Wherever the word "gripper" shows up in the data, report the line it sits in.

Data below:
+ + + + + + +

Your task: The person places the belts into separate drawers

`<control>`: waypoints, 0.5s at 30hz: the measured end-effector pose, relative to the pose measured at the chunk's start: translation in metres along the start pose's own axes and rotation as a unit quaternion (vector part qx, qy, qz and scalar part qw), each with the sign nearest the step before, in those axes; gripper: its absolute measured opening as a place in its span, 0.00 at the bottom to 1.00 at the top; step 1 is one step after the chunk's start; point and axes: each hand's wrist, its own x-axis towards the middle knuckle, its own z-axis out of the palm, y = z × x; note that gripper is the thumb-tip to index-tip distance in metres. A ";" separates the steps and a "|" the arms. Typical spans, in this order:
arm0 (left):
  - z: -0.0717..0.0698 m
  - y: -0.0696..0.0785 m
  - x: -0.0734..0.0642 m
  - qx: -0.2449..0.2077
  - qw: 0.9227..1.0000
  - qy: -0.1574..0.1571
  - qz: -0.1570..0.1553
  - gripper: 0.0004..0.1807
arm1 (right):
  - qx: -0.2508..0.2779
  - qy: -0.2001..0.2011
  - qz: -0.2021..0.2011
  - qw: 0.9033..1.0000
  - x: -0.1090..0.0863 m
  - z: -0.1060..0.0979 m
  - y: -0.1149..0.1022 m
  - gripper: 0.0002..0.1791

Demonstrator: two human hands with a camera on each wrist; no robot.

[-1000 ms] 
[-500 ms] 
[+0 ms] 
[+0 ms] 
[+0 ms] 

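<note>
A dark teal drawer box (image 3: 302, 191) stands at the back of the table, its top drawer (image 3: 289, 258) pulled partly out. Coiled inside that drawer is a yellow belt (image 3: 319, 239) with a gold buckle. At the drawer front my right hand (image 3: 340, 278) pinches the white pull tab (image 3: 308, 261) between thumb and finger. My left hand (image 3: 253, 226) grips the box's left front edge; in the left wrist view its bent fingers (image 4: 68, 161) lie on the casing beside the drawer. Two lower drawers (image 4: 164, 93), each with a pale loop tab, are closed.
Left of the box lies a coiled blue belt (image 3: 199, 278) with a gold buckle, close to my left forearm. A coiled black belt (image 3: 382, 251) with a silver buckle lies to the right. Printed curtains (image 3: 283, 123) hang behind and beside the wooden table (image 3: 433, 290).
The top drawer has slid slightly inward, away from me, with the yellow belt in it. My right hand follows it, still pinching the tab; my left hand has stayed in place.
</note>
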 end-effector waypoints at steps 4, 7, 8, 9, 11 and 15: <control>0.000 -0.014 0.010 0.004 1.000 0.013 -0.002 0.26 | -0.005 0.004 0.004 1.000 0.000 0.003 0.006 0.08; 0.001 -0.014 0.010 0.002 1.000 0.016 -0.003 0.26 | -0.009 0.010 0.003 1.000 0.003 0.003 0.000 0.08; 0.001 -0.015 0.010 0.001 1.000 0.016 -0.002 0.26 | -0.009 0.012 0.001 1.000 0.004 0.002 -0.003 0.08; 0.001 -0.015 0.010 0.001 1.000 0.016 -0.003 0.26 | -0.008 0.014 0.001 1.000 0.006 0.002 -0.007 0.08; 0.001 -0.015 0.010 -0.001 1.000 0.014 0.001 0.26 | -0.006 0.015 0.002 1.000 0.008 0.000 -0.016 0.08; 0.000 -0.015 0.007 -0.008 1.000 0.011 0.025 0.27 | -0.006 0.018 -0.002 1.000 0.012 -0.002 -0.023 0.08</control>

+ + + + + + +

Result below:
`<control>`: waypoints, 0.5s at 30hz: the measured end-effector pose, relative to the pose measured at the chunk's start: translation in metres along the start pose's own axes and rotation as a unit quaternion (vector part qx, qy, qz and scalar part qw), each with the sign nearest the step before, in those axes; gripper: its absolute measured opening as a place in its span, 0.00 at the bottom to 1.00 at the top; step 1 is one step after the chunk's start; point and axes: each hand's wrist, its own x-axis towards the middle knuckle, its own z-axis out of the palm, y = z × x; note that gripper is the thumb-tip to index-tip distance in metres. A ";" separates the steps and a "|" the arms. Typical spans, in this order:
  - gripper: 0.0004..0.1807
  - gripper: 0.0002..0.1791

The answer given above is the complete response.